In recent years, with the advancement of NGS technology, it has become possible to economically re-sequence whole genomes or generate large amount of transcriptome data in a short time. These sequences have been utilized for variant analysis to develop genic and functional markers. NGS techniques have been utilized to generate transcriptome sequences in polyploid B. napus and to discover single nucleotide polymorphism (Hu et al. 2012, Trick et al. 2009b). Furthermore, the B. napus genome was dissected by transcriptome sequences of parental and mapping population leaf samples and an SNP linkage map of about 23,000 markers was constructed (Bancroft et al. 2011). Sequence comparison of the B. napus genome with its progenitors B. rapa and B. oleracea revealed genome re-arrangements and detected a track of genomic segment inheritance. Transcriptome profiling based on deep EST sequencing in B. napus and three other oilseed species revealed both conserved and distinct species-specific expression patterns for genes involved in the synthesis of glycerolipids and their precursors (Troncoso-Ponce et al. 2011). Higgins et al. (2012) employed a next-generation-based RNA-seq technique to discriminate A and C genome transcriptomes in amphidiploid B. napus and measured the contribution of gene expression by each genome. The associative transcriptomics approach has been explored in B. napus to identify genomic deletions in QTL regions of glucosinolate content of seeds (Harper et al. 2012).
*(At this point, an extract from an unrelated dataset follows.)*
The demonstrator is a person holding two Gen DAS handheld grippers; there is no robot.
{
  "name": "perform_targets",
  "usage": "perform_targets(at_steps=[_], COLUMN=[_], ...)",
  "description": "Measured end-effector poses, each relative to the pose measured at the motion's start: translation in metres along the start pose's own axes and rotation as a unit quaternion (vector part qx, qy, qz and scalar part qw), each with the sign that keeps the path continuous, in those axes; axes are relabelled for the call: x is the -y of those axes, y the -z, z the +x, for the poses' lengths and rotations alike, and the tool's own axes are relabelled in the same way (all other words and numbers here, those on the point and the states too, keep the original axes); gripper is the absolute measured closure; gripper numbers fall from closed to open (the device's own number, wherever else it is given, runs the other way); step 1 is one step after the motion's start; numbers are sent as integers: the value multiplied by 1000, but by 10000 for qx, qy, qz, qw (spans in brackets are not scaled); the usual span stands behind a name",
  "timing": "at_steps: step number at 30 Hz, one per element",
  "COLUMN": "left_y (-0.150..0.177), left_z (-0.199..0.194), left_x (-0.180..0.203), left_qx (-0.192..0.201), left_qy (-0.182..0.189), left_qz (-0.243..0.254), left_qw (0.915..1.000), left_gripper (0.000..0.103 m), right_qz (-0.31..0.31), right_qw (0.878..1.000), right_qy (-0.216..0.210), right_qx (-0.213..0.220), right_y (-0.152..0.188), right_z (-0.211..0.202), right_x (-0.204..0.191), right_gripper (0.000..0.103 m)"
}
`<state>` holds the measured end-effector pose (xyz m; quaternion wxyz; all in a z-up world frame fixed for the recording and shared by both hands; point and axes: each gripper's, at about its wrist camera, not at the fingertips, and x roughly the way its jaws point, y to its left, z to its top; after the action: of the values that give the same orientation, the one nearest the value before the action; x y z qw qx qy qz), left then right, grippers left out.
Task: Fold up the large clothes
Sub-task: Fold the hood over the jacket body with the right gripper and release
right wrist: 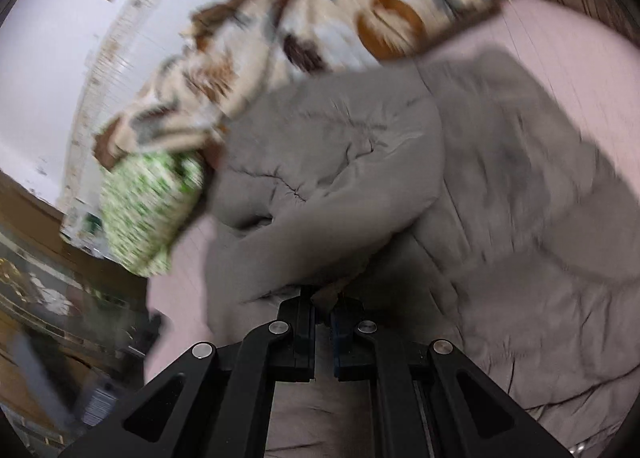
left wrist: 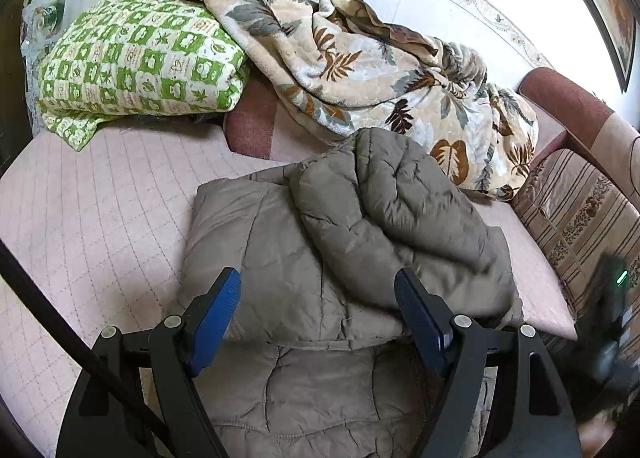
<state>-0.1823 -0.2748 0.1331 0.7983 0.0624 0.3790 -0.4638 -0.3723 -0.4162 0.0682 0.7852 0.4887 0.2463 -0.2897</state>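
A grey-brown quilted jacket [left wrist: 304, 242] lies partly folded on the pink quilted bed cover [left wrist: 88, 226], with a sleeve [left wrist: 392, 210] laid across its top. My left gripper [left wrist: 318, 298] is open, its blue pads [left wrist: 216, 314] on either side of the jacket's near fold, just above it. In the blurred, tilted right wrist view the right gripper [right wrist: 323, 298] is shut on a fold of the jacket [right wrist: 332, 162] and holds that part lifted.
A green-and-white checked folded quilt [left wrist: 136, 58] and a beige leaf-print blanket [left wrist: 360, 70] lie at the back of the bed against the wall. A striped sofa arm [left wrist: 576, 210] stands at the right. A dark cable [left wrist: 60, 310] crosses the lower left.
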Motion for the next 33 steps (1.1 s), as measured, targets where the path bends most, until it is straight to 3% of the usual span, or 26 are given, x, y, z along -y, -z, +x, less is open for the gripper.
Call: perform_targets(at_steps=[3, 7, 8, 11, 15, 21, 25, 27, 33], left_y=[2, 3, 3, 4, 3, -3, -4, -2, 4], left_z=[6, 12, 14, 17, 19, 22, 32, 40, 70], left_x=[2, 5, 6, 8, 10, 20, 30, 37, 57], left_qx=[-55, -93, -107, -125, -86, 22, 61, 70, -80], left_qy=[-24, -56, -50, -64, -38, 38, 53, 41, 48], left_qz=[28, 74, 75, 109, 75, 39, 35, 91, 302], left_qw=[10000, 9999, 9999, 9998, 9999, 10000, 10000, 9999, 9995], left_gripper=[25, 25, 25, 25, 25, 25, 25, 25, 25], right_qz=[-128, -248, -263, -509, -981, -2014, -2489, -2497, -2653], right_qw=[9996, 9994, 9993, 9976, 9941, 9778, 9639, 9631, 9593], right_qy=[214, 149, 98, 115, 54, 5, 559, 684, 851], right_qx=[-117, -182, -230, -458, -452, 583, 757, 739, 468], right_y=[12, 11, 10, 10, 17, -22, -55, -62, -46], right_z=[22, 32, 31, 20, -13, -59, -26, -8, 29], right_x=[14, 26, 27, 26, 21, -22, -39, -35, -16], right_gripper=[97, 94, 91, 66, 65, 65, 65, 65, 65])
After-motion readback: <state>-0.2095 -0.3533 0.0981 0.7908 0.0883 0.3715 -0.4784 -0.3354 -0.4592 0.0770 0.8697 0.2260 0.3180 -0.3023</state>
A different gene expression pattern in response to water logging has also been identified in B. napus roots at the seedling stage (Zou, X. et al. 2013).

In Brassica rapa, abiotic stress transcriptome studies identified 56 transcription factors and 60 genes commonly expressed under various stresses (Lee et al. 2008). The gene expression pattern in different tissues of B. rapa analysed by RNA-seq revealed transcriptome complexity (Tong et al. 2013). Recently, in B. juncea (Tumourous stem mustard), transcription level analysis was performed to detect gene expression patterns at various stem development stages (Sun et al. 2012). In brief, the advancement of transcriptomic studies helps to understand the complexity of gene expression and regulation networks at various developmental stages and the response to biotic/abiotic stresses; in addition, high-resolution genome dissection provides resources for comparative and functional genomics.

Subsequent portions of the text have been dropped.